Task description>
Write out each line below precisely, passing over the pictures.
*** Opening of The data ***
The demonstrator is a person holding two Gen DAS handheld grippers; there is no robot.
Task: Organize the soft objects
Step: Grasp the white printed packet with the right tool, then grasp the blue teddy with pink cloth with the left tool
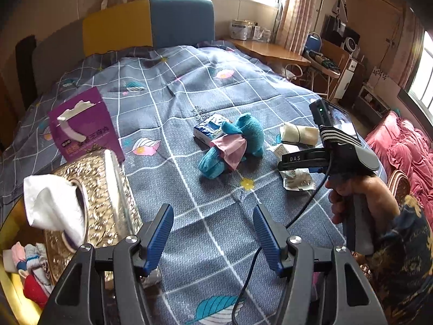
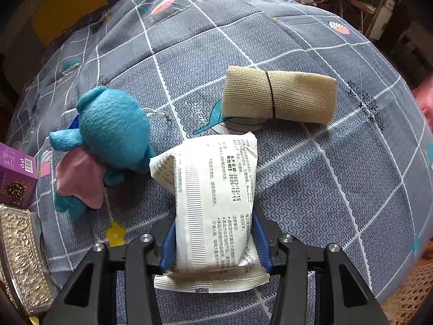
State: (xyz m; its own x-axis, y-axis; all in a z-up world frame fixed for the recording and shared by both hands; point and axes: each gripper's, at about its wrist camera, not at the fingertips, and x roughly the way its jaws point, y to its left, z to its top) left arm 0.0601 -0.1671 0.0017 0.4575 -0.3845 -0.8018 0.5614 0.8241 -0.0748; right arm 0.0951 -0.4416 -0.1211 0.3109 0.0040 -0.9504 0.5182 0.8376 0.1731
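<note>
Tongs first: the right tongs (image 2: pixel 215 239) are closed on a white wipes packet (image 2: pixel 213 205), blue pads pressing its two long sides near the lower end, while the left tongs (image 1: pixel 213 233) hang open and empty over the bed (image 1: pixel 189 86). The packet sits just above the checked quilt, its long axis running away from the tongs toward a beige mesh roll (image 2: pixel 278 94), printed back facing up. A blue plush toy (image 2: pixel 113 135) lies just beside it on the left. Done well, the lift would keep the squeeze gentle and the packet level, since the soft wrapper appears to buckle easily, then swing clear of the toy toward the gold tissue box (image 1: pixel 100 197) and the sock-filled bin (image 1: pixel 24 268) beside it.
</note>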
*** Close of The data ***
Result>
The demonstrator is a person holding two Gen DAS handheld grippers; there is no robot.
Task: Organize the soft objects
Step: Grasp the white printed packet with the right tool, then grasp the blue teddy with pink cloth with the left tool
State: (xyz m; its own x-axis, y-axis; all in a z-up world frame fixed for the recording and shared by both hands; point and axes: each gripper's, at about its wrist camera, not at the fingertips, and x roughly the way its jaws point, y to its left, z to its top) left arm 0.0601 -0.1671 0.0017 0.4575 -0.3845 -0.8018 0.5614 0.8241 -0.0748; right arm 0.0951 -0.4416 -0.1211 0.3109 0.0040 -0.9504 0.5182 0.8376 0.1731
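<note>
Tongs first: the right tongs (image 2: pixel 215 239) are closed on a white wipes packet (image 2: pixel 213 205), blue pads pressing its two long sides near the lower end, while the left tongs (image 1: pixel 213 233) hang open and empty over the bed (image 1: pixel 189 86). The packet sits just above the checked quilt, its long axis running away from the tongs toward a beige mesh roll (image 2: pixel 278 94), printed back facing up. A blue plush toy (image 2: pixel 113 135) lies just beside it on the left. Done well, the lift would keep the squeeze gentle and the packet level, since the soft wrapper appears to buckle easily, then swing clear of the toy toward the gold tissue box (image 1: pixel 100 197) and the sock-filled bin (image 1: pixel 24 268) beside it.
</note>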

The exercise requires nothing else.